### What this task involves
Which of the lines below mention the word "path"? Pull each one out.

---------------

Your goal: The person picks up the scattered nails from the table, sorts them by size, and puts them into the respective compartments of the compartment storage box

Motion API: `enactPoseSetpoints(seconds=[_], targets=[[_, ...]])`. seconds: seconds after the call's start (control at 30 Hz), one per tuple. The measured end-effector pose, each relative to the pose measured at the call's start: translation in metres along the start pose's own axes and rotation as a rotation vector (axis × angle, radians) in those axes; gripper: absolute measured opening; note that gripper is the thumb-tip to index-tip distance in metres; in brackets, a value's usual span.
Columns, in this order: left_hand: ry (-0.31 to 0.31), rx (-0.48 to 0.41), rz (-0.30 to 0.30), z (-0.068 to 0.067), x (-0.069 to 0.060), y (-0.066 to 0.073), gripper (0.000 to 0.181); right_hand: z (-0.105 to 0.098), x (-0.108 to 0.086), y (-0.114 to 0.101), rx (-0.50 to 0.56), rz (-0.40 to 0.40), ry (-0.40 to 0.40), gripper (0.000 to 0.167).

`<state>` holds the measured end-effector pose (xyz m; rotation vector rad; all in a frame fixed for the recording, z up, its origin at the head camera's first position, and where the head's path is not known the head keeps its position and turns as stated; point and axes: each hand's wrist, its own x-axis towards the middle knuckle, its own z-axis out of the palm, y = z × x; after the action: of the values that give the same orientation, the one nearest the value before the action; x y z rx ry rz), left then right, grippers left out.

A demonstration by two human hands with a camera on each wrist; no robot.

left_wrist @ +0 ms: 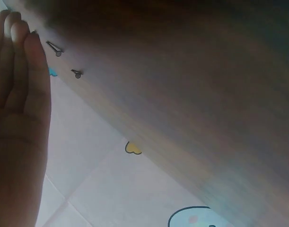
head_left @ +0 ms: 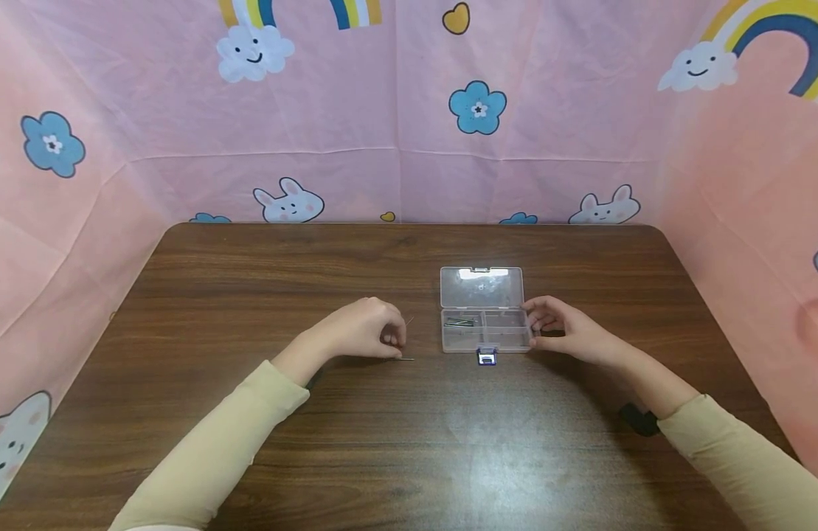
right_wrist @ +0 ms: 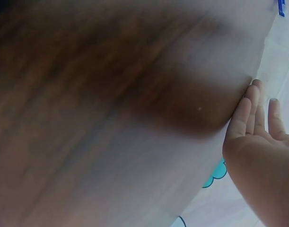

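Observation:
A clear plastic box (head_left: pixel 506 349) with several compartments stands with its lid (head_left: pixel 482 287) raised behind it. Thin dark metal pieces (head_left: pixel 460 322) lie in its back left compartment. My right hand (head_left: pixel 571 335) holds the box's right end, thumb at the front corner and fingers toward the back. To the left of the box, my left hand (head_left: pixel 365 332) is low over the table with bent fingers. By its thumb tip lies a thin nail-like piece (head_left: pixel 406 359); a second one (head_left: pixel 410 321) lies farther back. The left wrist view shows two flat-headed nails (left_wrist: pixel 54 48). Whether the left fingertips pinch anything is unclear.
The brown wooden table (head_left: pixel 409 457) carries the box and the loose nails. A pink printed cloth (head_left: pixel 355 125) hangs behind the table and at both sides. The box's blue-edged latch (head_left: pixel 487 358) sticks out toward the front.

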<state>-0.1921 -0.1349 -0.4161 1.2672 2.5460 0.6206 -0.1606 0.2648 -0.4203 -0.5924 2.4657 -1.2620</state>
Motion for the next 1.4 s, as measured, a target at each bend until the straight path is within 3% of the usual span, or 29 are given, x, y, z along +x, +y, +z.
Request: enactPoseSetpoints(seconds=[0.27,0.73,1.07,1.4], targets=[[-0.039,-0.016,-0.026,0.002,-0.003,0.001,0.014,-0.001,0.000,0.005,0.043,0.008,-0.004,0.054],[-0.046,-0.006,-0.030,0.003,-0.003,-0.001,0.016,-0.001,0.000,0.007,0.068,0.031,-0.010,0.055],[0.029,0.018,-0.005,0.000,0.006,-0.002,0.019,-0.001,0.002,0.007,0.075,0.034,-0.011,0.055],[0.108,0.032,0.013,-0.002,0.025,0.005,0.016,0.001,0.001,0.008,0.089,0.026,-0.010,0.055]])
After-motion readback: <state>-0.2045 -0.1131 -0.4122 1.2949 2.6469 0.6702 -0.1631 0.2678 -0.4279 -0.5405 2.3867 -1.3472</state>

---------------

### Answer box
`<state>` holds the measured end-effector pose (xyz m; rotation vector rad; all in a frame fixed for the recording, z up, its origin at the head camera's first position, and where the head's path is not known the head keeps its position and turns as stated; point and axes: each hand's wrist, its own x-axis towards the middle knuckle, its own z-axis out of the palm, y = z × x; after the action: of the values that give the same orientation, the one nearest the value before the action; x y z rx ry rz), left then right, grippers left out.
Motion for the next 1.4 s, as measured, a target at each bend until the straight path is within 3% of the usual span, or 29 are given, x, y, z along +x, +y, +z.

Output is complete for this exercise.